When emotions take over

Someone recently said that, when our emotions take over, we make bad decisions. That struck me, because I have recently been thinking about what often triggers my emotions. Fear, anxiety, worry can be the start.

At night, before I go to sleep, I read some of the AA literature. Last few nights I have been reading Came To Believe. These readings bring some of this to mind. Why? Because, even though it was published around some 40 years ago, it was written by many alcoholics, just like myself. The same thoughts and feelings.

The main thrust of these writings are about spiritual awakenings and our relationships to our Higher Power. And those thoughts bring me right back to the present. The now. The moment.

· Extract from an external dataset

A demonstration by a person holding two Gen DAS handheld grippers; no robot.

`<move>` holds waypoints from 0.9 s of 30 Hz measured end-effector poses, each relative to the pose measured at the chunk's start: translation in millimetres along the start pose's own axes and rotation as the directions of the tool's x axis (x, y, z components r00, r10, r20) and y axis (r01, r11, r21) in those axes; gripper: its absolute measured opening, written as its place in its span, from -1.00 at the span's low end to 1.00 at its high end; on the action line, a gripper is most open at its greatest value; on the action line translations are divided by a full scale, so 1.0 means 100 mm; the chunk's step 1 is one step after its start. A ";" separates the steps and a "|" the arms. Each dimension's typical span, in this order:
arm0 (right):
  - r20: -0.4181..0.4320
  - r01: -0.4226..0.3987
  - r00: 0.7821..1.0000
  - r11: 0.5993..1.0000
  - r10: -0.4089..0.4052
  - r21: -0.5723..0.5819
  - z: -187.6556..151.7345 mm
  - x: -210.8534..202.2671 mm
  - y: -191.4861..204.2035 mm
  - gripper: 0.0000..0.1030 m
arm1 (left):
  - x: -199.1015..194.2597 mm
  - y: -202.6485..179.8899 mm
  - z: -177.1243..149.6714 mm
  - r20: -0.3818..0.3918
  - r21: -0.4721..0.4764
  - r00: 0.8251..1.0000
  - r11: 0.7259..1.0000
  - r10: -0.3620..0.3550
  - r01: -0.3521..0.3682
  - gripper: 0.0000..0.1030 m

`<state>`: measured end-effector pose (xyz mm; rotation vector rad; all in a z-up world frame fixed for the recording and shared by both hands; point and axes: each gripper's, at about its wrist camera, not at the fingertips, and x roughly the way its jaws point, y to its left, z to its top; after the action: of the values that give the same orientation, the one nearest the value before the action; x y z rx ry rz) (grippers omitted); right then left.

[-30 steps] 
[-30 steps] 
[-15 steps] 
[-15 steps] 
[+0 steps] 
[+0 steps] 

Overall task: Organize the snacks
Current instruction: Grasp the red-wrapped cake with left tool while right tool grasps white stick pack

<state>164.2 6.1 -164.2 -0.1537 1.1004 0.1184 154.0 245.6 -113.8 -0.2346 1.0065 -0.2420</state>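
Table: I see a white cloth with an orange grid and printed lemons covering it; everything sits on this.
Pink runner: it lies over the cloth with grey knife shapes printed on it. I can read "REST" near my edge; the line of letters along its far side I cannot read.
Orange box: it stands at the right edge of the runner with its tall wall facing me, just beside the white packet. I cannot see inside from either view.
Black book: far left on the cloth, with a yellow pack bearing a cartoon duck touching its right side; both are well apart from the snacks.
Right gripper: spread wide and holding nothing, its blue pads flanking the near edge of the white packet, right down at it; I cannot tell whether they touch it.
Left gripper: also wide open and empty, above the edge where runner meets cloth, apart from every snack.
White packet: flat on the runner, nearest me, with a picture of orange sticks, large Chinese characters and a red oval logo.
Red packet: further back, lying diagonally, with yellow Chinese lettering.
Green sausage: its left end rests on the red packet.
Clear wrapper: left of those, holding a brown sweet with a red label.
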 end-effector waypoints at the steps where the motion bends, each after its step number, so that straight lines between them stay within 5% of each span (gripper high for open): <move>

That’s the problem isn’t it? Those feelings, which can lead to an emotional takeover. They can get us off to the future or the past in the blink of an eye. Exactly where I don’t belong. What I can’t handle. How could I? It’s not in the moment.

And the man, who made that statement in the beginning, was right. When the emotions take over my judgment is gone. My emotions are doing the thinking for me. I’m not in charge anymore.

However, the moment I can recognize this, is the moment I need to get in touch with my Higher Power. To save me from myself. No telling what decisions I might make under the influence of emotions. Could be disastrous. Especially if it is anger or resentments. How many times have I seen what it has done to others, who have gone out and lost their sobriety.

That’s enough for me to do what many of these people said in what I have read. To always remember Who is in charge of my sobriety. My Higher Power. So now that I’m thinking about it, I think I’ll stay in the now and remember to ask my Higher Power for the grace I need to relax, to accept whatever is going on, over which I have no control, and surrender to His will for me. The key to serenity.